Tuesday, 25 February 2014

African migrants storm border fence in frantic bid to enter Spanish soil

Immigrants scale  a border fence that separates the Spanish enclave of Melilla from neighboring Morocco

Hundreds of sub-Saharan migrants armed with sticks and stones have stormed a six-metre high double barbed wire border fence in a bid to enter Spain's north-west African enclave of Melilla from Morocco.

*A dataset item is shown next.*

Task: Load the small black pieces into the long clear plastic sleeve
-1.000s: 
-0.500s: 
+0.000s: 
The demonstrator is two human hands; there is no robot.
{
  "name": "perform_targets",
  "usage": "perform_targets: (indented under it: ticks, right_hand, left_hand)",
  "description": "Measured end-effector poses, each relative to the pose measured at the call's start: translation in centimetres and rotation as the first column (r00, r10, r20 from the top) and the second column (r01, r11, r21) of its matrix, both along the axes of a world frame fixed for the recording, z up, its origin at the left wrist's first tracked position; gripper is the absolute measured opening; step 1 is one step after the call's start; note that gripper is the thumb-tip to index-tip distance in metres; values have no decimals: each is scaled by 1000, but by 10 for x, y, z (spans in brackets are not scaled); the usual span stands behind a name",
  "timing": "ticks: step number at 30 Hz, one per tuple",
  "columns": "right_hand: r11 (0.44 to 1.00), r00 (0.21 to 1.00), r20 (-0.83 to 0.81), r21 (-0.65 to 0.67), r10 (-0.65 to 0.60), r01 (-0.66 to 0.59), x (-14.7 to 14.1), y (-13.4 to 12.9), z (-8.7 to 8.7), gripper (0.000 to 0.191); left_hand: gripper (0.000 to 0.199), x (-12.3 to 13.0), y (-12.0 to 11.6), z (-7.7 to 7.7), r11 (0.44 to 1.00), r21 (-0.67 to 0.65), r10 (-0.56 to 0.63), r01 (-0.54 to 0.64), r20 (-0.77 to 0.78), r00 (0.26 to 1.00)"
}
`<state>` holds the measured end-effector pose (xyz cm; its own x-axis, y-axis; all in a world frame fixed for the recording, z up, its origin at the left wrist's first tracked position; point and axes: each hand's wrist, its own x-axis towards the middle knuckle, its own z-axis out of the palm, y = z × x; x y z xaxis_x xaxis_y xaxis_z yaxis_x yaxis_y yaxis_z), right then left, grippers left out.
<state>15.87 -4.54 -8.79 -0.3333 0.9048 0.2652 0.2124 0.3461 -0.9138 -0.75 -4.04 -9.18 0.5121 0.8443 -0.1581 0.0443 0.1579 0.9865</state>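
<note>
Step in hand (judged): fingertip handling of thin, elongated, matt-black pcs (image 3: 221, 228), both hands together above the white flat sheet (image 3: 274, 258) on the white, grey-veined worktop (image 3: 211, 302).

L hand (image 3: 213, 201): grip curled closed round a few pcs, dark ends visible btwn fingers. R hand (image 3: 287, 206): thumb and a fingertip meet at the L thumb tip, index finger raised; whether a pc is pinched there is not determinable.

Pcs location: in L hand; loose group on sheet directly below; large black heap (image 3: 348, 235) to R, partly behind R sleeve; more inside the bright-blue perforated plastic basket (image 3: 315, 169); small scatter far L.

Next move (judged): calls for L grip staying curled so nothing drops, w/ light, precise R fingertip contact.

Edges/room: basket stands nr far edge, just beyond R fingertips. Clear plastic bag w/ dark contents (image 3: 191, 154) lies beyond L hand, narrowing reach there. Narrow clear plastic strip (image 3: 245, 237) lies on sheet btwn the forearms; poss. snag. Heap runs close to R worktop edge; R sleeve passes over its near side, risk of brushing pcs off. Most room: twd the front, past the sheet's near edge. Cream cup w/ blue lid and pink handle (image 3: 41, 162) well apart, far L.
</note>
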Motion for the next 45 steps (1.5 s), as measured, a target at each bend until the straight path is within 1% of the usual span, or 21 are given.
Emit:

About 100 of them made it across the border, Spanish and Moroccan officials said.
The spokeswoman for the Spanish Interior Ministry's office in Melilla said Moroccan guards trying to halt the migrants were attacked during the melee yesterday and had to take shelter.
Moroccan forces arrested 96 of the migrants, 14 of whom were hospitalised in the nearby city of Nador, according to a Moroccan Interior Ministry statement.
It said 13 security force members were injured by the stone-throwing migrants.
Immigrants are greeted by fellow immigrants at an immigrants holding center after scaling a border fence to enter the Spanish enclave Melilla from neighboring Morocco

Spain said 500 migrants were involved in the assault while Morocco put the figure at about 300. Melilla is surrounded by Morocco and the Mediterranean Sea. Migrants hoping to get to Europe camp on the Moroccan side, and several thousand try each year to enter the city and Spain's other coastal enclave of Ceuta.
In recent months Moroccan authorities have been trying to clear forest areas around the enclaves, moving the migrants to cities far from the border.
Yesterday's attempt came a week after 200 migrants tried to scale the Melilla fences, with 50 managing to make it across. Those that get across are normally placed in temporary accommodation while authorities try to repatriate them.
On February 6, at least 15 migrants drowned in Moroccan waters while trying to enter Ceuta by sea after several hundred tried to storm the enclave's border by land.
There are an estimated 25,000 sub-Saharan Africans living illegally in Morocco, most hoping to make their way to Europe.